Requirement - Could you filter the data below down to the lines that hold the word "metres"?

Data section -
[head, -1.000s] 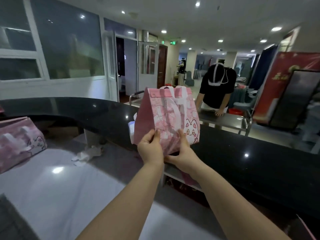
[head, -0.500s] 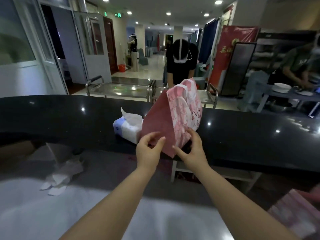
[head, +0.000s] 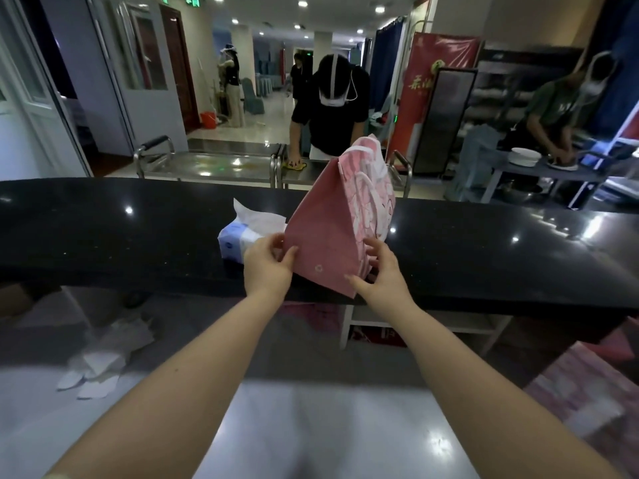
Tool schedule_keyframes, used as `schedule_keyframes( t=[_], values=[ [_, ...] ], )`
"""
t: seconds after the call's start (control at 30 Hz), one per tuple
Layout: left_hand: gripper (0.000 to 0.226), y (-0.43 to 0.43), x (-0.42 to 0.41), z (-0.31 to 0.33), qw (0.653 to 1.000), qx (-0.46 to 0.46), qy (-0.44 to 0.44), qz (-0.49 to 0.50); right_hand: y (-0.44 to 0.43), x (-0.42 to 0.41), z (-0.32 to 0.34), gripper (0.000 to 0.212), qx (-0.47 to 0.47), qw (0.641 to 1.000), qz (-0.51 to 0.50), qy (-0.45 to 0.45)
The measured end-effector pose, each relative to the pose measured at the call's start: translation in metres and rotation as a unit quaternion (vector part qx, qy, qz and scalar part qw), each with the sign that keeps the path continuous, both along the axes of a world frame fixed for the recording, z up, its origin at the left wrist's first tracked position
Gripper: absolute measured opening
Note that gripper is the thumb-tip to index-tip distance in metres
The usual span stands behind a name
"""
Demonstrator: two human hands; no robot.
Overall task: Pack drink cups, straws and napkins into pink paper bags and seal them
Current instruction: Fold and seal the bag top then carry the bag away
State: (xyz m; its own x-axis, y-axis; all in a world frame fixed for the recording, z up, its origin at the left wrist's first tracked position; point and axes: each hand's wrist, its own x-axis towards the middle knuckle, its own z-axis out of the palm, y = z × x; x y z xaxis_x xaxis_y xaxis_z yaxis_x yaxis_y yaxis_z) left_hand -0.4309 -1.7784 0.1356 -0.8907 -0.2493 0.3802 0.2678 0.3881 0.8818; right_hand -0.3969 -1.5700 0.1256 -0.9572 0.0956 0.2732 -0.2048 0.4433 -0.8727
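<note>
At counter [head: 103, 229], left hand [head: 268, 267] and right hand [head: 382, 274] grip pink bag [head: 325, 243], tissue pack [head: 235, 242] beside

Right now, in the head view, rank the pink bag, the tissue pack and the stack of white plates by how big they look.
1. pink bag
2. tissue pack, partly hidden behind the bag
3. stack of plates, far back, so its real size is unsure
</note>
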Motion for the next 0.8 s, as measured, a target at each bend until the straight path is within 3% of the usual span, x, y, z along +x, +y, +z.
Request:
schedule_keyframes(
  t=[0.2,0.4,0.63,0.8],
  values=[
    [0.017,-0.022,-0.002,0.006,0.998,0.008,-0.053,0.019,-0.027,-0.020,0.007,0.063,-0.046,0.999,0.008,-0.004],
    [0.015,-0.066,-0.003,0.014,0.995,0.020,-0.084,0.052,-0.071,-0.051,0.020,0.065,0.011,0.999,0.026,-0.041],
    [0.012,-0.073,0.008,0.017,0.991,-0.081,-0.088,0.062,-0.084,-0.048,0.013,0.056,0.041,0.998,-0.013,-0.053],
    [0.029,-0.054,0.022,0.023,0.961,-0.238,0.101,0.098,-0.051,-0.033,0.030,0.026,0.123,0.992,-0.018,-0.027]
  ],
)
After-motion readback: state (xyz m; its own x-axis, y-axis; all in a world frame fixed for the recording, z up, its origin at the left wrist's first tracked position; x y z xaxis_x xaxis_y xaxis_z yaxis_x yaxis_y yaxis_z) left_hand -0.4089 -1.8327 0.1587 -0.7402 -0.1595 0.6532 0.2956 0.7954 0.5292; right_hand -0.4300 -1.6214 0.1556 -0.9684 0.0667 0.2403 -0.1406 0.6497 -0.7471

Exercise solution -
The measured end-effector pose, each relative to the pose measured at the call's start: translation in metres and rotation as a unit quaternion (vector part qx, qy, qz and scalar part qw), each with the sign that keeps the path continuous, both along the axes of a world frame fixed for the recording, z up, its origin at the left wrist's first tracked position
Note that gripper is the thumb-tip to index-tip distance in metres

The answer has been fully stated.